> _TASK TO COMPLETE_
Could you repeat the data word for word while skipping the pictures?

____________

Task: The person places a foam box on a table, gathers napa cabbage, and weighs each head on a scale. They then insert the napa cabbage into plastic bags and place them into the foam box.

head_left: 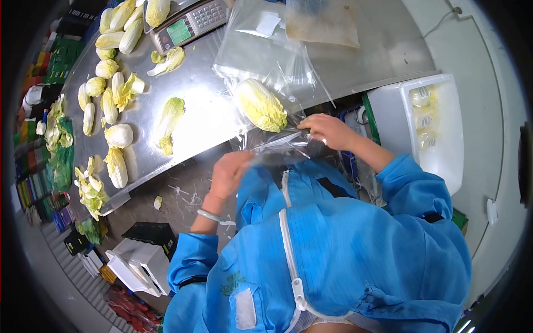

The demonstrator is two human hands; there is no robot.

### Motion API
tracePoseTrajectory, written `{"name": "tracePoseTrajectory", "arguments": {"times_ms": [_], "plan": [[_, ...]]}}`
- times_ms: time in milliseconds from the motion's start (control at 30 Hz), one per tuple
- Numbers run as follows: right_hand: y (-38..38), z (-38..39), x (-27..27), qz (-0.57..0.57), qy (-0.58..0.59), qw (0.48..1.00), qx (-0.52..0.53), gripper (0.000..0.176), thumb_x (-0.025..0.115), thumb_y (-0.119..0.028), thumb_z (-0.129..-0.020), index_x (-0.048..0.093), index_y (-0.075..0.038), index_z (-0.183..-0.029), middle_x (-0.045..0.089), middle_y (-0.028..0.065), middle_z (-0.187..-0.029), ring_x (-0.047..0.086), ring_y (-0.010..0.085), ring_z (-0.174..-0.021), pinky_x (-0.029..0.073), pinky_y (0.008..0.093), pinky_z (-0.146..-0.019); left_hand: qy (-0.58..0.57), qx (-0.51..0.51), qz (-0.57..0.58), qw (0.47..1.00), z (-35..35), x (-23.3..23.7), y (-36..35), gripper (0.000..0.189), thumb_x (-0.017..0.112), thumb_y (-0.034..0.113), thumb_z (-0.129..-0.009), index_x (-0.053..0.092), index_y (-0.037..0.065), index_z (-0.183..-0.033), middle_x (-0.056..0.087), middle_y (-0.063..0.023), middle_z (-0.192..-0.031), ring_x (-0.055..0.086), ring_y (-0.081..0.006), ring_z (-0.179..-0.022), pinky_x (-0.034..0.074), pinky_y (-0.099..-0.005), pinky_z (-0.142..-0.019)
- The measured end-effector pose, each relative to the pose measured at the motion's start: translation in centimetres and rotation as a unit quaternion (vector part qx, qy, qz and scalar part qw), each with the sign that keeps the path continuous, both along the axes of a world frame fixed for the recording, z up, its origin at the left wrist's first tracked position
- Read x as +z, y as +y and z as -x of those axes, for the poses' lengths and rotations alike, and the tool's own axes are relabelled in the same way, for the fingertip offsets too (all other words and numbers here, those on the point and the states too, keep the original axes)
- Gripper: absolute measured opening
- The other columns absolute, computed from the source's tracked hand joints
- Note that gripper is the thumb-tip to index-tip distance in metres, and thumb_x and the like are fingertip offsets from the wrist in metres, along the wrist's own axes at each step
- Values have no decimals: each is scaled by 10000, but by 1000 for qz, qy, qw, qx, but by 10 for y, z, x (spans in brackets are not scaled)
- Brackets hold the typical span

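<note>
A napa cabbage [261, 105] lies on clear plastic film [266, 53] at the near edge of the metal table, its leafy end towards me. My left hand [230, 171], with a pale bangle on its wrist, is closed on the near part of the film, left of and below the cabbage. On the other side, my right hand [326, 131] pinches the film just right of the leafy end. Between the two hands the film hangs wrinkled in front of my blue jacket. Neither hand touches the cabbage as far as I can see.
More napa cabbages [119, 135] lie along the left of the metal table [202, 114], with loose leaves [171, 122] nearer the middle. A scale [189, 25] with a green display stands at the back. To my right is a white foam box [433, 133] holding yellow-and-white packages.
</note>
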State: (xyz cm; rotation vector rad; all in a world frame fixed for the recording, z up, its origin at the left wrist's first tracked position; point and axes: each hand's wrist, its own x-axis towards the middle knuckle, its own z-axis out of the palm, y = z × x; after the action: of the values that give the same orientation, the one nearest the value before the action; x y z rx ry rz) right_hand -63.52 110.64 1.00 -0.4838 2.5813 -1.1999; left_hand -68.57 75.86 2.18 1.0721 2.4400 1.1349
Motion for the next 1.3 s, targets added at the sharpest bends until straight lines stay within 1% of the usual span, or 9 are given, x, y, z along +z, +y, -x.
{"name": "tracePoseTrajectory", "arguments": {"times_ms": [167, 333, 600, 700, 767, 933, 1167, 1233, 1300], "plan": [[-4, 37, -29, 372, -275, 869, -178, 284, 466, -268, -1000, 538, -37, -851, 655, 119, -728, 664, 217, -670, 510, 315, -659, -406, 207, -87, 886, 39, -21, -2, 471, 406, 351, -1022, 639, -28, -865, 678, -107, -805, 659, -197, -742, 520, -313, -693], [-34, 50, -46, 163, -378, 858, -307, 413, 481, -323, -963, 574, -6, -715, 608, 134, -599, 656, 239, -593, 499, 347, -580, -502, 311, -42, 806, 50, -50, 17, 424, 456, 333, -1001, 599, 27, -746, 534, -34, -543, 507, -118, -466, 391, -252, -452], [-47, 43, -20, -79, -253, 884, -386, 364, 599, -349, -873, 629, -17, -727, 645, 205, -759, 631, 371, -724, 485, 463, -677, -400, 300, 56, 864, 41, -79, 27, 386, 490, 248, -966, 611, -9, -704, 516, -67, -475, 497, -152, -406, 390, -311, -428], [-44, 38, 4, -123, 162, 899, -387, 250, 637, -303, -831, 623, -53, -814, 663, 190, -940, 635, 345, -882, 484, 449, -723, -418, 290, 55, 859, 50, -69, 23, 388, 489, 257, -961, 614, -14, -713, 536, -86, -496, 516, -162, -415, 404, -317, -433], [-62, 37, 6, -149, 199, 956, -153, 305, 677, -267, -762, 607, -96, -1003, 597, 170, -1153, 569, 357, -1045, 480, 429, -820, -427, 281, 71, 857, 55, -67, 21, 383, 495, 265, -953, 622, -15, -725, 546, -95, -505, 521, -164, -416, 408, -319, -430], [-107, 58, -17, -288, 261, 920, -46, 612, 736, -254, -662, 569, -186, -1247, 470, 133, -1360, 458, 378, -1211, 460, 402, -968, -311, 196, 178, 913, 61, -105, 5, 294, 587, 300, -871, 651, 14, -844, 624, -167, -667, 613, -348, -649, 482, -433, -643], [-81, 90, 27, 39, -46, 958, -279, 609, 736, -286, -697, 556, -198, -1273, 644, 131, -1102, 614, 380, -967, 511, 425, -832, 62, -55, 50, 995, 140, 11, 57, 513, 660, 54, -754, 566, 84, -1257, 480, -220, -1331, 452, -370, -1245, 334, -411, -1066], [-53, 98, 45, 146, -151, 913, -349, 554, 729, -389, -757, 598, -88, -1203, 679, 116, -903, 653, 290, -794, 520, 367, -771, -457, -8, -47, 888, 161, 9, 68, 465, 491, 189, -919, 495, 17, -1350, 432, -162, -1430, 410, -267, -1317, 295, -370, -1107], [-28, 94, 56, 311, -247, 806, -440, 521, 704, -419, -817, 618, -28, -1151, 661, 108, -865, 647, 205, -727, 540, 322, -663, -493, -71, -72, 864, 165, 15, 89, 527, 414, 268, -960, 412, -10, -1408, 435, -140, -1425, 408, -224, -1311, 310, -350, -1091]]}}
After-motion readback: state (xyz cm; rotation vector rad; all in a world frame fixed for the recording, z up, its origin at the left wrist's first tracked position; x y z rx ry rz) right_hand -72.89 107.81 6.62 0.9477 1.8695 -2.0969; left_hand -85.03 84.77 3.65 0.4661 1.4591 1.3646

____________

> _OUTPUT FOR THIS TASK_
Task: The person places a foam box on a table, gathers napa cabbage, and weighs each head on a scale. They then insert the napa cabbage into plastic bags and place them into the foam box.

head_left: 

The demonstrator is two human hands; there is no robot.

### Motion API
tracePoseTrajectory, written `{"name": "tracePoseTrajectory", "arguments": {"times_ms": [_], "plan": [[_, ...]]}}`
- times_ms: time in milliseconds from the motion's start (control at 30 Hz), one per tuple
- Numbers run as follows: right_hand: y (-38..38), z (-38..39), x (-27..27), qz (-0.57..0.57), qy (-0.58..0.59), qw (0.48..1.00), qx (-0.52..0.53), gripper (0.000..0.176), thumb_x (-0.025..0.115), thumb_y (-0.119..0.028), thumb_z (-0.129..-0.020), index_x (-0.048..0.093), index_y (-0.075..0.038), index_z (-0.183..-0.029), middle_x (-0.045..0.089), middle_y (-0.028..0.065), middle_z (-0.187..-0.029), ring_x (-0.047..0.086), ring_y (-0.010..0.085), ring_z (-0.174..-0.021), pinky_x (-0.029..0.073), pinky_y (0.008..0.093), pinky_z (-0.146..-0.019); left_hand: qy (-0.58..0.57), qx (-0.51..0.51), qz (-0.57..0.58), qw (0.47..1.00), z (-35..35), x (-23.3..23.7), y (-36..35), gripper (0.000..0.189), thumb_x (-0.017..0.112), thumb_y (-0.034..0.113), thumb_z (-0.129..-0.009), index_x (-0.053..0.092), index_y (-0.037..0.065), index_z (-0.183..-0.033), middle_x (-0.056..0.087), middle_y (-0.063..0.023), middle_z (-0.192..-0.031), ring_x (-0.055..0.086), ring_y (-0.081..0.006), ring_z (-0.179..-0.022), pinky_x (-0.034..0.074), pinky_y (-0.099..-0.005), pinky_z (-0.142..-0.019)
- The measured end-effector pose, each relative to the pose measured at the motion's start: translation in centimetres and rotation as a unit quaternion (vector part qx, qy, qz and scalar part qw), each with the sign that keeps the path continuous, both along the axes of a world frame fixed for the recording, z up, its origin at the left wrist's first tracked position
- Read x as +z, y as +y and z as -x of those axes, for the poses' lengths and rotations alike, and the tool's own axes are relabelled in the same way, for the fingertip offsets too (all other words and numbers here, those on the point and the states too, keep the original axes)
- Gripper: absolute measured opening
- The other columns absolute, computed from the source's tracked hand joints
- Note that gripper is the thumb-tip to index-tip distance in metres, and thumb_x and the like are fingertip offsets from the wrist in metres, along the wrist's own axes at each step
- Values have no decimals: each is scaled by 10000, but by 1000 for qz, qy, qw, qx, but by 10 for y, z, x (spans in brackets are not scaled)
- Brackets hold the typical span

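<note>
A napa cabbage [261, 105] lies on clear plastic film [266, 53] at the near edge of the metal table, its leafy end towards me. My left hand [230, 171], with a pale bangle on its wrist, is closed on the near part of the film, left of and below the cabbage. On the other side, my right hand [326, 131] pinches the film just right of the leafy end. Between the two hands the film hangs wrinkled in front of my blue jacket. Neither hand touches the cabbage as far as I can see.
More napa cabbages [119, 135] lie along the left of the metal table [202, 114], with loose leaves [171, 122] nearer the middle. A scale [189, 25] with a green display stands at the back. To my right is a white foam box [433, 133] holding yellow-and-white packages.
</note>
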State: (xyz cm; rotation vector rad; all in a world frame fixed for the recording, z up, its origin at the left wrist's first tracked position; point and axes: each hand's wrist, its own x-axis towards the middle knuckle, its own z-axis out of the palm, y = z × x; after the action: of the values that give the same orientation, the one nearest the value before the action; x y z rx ry rz) right_hand -63.52 110.64 1.00 -0.4838 2.5813 -1.1999; left_hand -68.57 75.86 2.18 1.0721 2.4400 1.1349
Motion for the next 1.3 s, targets added at the sharpest bends until straight lines stay within 1% of the usual span, or 9 are given, x, y, z along +z, +y, -x.
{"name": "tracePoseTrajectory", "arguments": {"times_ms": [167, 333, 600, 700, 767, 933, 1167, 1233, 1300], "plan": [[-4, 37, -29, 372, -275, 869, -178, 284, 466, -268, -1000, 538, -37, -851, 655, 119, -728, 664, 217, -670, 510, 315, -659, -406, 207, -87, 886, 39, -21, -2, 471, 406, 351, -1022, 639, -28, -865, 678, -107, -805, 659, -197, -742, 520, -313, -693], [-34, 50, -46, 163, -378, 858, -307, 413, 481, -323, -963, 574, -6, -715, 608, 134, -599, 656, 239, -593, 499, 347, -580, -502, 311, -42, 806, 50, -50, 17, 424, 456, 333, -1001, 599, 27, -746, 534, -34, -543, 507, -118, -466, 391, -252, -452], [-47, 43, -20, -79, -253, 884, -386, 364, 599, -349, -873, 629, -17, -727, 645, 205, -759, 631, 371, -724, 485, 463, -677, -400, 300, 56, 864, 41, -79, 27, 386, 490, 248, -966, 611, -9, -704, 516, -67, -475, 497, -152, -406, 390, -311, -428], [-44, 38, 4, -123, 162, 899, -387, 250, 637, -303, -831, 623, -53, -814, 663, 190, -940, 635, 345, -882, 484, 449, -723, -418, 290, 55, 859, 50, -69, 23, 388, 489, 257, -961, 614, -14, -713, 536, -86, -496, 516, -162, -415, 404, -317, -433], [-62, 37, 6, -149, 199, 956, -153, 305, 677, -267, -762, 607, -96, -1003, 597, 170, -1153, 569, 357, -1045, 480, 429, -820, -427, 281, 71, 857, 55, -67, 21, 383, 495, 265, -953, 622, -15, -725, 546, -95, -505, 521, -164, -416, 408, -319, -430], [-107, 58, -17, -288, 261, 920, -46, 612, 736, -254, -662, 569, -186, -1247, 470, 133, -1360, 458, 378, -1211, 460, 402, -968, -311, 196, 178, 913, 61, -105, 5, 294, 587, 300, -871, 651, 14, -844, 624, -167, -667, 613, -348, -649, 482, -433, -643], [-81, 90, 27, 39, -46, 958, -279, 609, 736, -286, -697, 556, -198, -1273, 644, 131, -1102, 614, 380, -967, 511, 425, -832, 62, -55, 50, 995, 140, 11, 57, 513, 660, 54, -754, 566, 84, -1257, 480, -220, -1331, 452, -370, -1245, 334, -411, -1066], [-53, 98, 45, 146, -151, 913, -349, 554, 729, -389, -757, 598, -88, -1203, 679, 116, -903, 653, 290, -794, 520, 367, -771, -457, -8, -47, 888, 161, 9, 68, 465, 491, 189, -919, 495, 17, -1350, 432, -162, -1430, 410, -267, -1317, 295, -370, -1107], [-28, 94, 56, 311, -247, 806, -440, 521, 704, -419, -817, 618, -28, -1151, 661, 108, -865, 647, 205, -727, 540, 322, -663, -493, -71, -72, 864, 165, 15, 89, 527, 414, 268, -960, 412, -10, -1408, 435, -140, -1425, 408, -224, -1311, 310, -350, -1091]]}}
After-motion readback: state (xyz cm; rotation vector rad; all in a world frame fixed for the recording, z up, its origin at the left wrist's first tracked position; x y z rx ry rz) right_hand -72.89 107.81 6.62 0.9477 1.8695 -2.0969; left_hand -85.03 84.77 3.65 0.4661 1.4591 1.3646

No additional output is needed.